对面的人点点头,放下茶碗,解释道:“虽然是描写中原塞外寒冬战场的曲子,但在凄苦之余,别有一种舍身求仁的洒脱感。”
“……”无相捏起茶碗,想着她的话,沉思良久,才又问道,“你来找我,就是为了‘舍身求仁’吗?”
“……”
是雪低眉摇头,将筝搬到一边去,拿起抹布,擦了擦桌上的水,笑道:“可没那个胆子,还是想活的。”
“那就行。”
无相轻叹一声,将茶碗放到小炉子上温着,然后又从口袋里拿出一个“光环”,就着桌面平推过去:“你的事,执政中心跟我对接过了。以后每周这个时间,你都可以去广场找我,至于别的资料,这个里面都有。
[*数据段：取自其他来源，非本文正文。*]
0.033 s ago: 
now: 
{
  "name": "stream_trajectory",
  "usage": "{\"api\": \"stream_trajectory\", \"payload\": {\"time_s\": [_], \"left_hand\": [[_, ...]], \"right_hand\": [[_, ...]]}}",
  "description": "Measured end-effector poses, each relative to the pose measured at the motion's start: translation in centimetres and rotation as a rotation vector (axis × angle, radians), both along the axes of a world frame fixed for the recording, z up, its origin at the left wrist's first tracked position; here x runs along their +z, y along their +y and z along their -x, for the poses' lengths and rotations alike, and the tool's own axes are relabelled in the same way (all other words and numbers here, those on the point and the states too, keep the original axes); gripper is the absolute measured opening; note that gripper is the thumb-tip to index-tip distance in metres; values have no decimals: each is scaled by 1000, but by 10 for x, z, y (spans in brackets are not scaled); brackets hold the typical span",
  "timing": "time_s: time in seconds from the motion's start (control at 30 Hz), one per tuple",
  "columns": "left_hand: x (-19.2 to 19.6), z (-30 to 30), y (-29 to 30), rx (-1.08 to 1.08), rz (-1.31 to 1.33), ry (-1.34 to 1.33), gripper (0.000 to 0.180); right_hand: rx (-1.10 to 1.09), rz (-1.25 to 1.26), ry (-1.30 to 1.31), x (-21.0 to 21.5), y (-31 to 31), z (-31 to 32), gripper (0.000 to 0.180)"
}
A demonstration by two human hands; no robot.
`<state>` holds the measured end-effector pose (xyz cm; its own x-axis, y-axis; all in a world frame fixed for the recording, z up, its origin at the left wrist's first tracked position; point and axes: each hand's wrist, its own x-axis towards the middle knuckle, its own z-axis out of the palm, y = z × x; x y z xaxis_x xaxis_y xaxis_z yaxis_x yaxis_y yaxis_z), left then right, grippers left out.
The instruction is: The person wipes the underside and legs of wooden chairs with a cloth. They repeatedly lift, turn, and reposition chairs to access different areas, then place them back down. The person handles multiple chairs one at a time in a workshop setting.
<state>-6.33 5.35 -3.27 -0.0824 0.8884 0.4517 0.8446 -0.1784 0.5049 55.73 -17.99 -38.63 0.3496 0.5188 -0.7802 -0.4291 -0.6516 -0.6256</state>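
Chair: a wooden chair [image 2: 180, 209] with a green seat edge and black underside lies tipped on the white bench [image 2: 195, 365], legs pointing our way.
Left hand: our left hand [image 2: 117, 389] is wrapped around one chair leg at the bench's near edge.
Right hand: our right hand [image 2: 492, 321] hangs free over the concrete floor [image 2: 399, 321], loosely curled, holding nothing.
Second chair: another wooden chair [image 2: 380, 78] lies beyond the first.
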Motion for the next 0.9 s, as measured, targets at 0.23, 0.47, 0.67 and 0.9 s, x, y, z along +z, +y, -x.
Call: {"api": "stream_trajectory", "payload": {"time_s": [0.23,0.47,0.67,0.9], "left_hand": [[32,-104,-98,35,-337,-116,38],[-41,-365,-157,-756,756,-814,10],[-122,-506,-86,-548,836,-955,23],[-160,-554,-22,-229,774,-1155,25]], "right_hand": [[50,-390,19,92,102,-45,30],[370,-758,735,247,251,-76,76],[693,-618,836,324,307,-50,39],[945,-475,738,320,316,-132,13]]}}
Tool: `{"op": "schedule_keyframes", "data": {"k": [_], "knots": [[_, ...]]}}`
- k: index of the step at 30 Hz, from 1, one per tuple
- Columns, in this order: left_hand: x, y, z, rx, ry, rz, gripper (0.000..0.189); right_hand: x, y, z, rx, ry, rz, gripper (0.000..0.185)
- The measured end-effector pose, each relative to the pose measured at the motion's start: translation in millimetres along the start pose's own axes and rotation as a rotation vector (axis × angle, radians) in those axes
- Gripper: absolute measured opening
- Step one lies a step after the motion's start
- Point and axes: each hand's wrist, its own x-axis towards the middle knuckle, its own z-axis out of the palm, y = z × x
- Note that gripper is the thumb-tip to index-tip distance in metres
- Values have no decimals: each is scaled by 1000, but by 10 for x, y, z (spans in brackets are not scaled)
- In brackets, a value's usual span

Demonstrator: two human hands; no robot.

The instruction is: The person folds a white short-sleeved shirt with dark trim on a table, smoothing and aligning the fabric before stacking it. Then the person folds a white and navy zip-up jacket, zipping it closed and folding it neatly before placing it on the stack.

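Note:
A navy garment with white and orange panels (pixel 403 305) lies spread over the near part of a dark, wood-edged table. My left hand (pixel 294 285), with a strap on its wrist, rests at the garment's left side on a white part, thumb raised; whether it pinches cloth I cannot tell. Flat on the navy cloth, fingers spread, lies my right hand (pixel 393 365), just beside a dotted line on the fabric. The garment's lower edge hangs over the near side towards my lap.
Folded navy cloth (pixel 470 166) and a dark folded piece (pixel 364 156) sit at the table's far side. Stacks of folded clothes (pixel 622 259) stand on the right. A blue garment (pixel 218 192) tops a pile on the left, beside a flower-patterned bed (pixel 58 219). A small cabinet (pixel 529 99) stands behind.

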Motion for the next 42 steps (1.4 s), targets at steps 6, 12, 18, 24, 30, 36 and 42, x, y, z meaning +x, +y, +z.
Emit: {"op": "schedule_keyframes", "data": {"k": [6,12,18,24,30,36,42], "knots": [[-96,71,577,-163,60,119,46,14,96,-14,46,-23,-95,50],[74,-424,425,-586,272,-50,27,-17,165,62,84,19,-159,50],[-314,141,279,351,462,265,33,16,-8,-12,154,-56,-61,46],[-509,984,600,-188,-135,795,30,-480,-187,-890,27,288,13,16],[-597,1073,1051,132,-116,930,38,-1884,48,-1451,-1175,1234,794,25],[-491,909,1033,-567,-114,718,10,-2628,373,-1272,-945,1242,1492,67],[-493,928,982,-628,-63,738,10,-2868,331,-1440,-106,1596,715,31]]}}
”
是雪双手接过那个光环,道了声谢。
无相看着是雪的表情,发现竟有些看不透,于是接着道:“别的难下定论,但如果你要做的,就是执政中心转告我的那些……一年的训练时间,完成任务加保住性命,足矣。除非……你还有别的想法。”
是雪点点头,没说话。
无相恍然明白过来,又轻叹一声。
她不想继续这么沉重的话题,岔开道:“对了,我记得从前有位姑娘,总跟着你,那筝也是她抱着居多,今天怎么没看见?”
是雪这才又笑了,道:“你说海棠啊,她在执政中心升职了,忙得很。”
“原来你的事,她知道啊?”
“等级这么高,她可管不到。”是雪这么说着,语气里带着一丝得意,可谁都能看出来,她的状态并不轻松。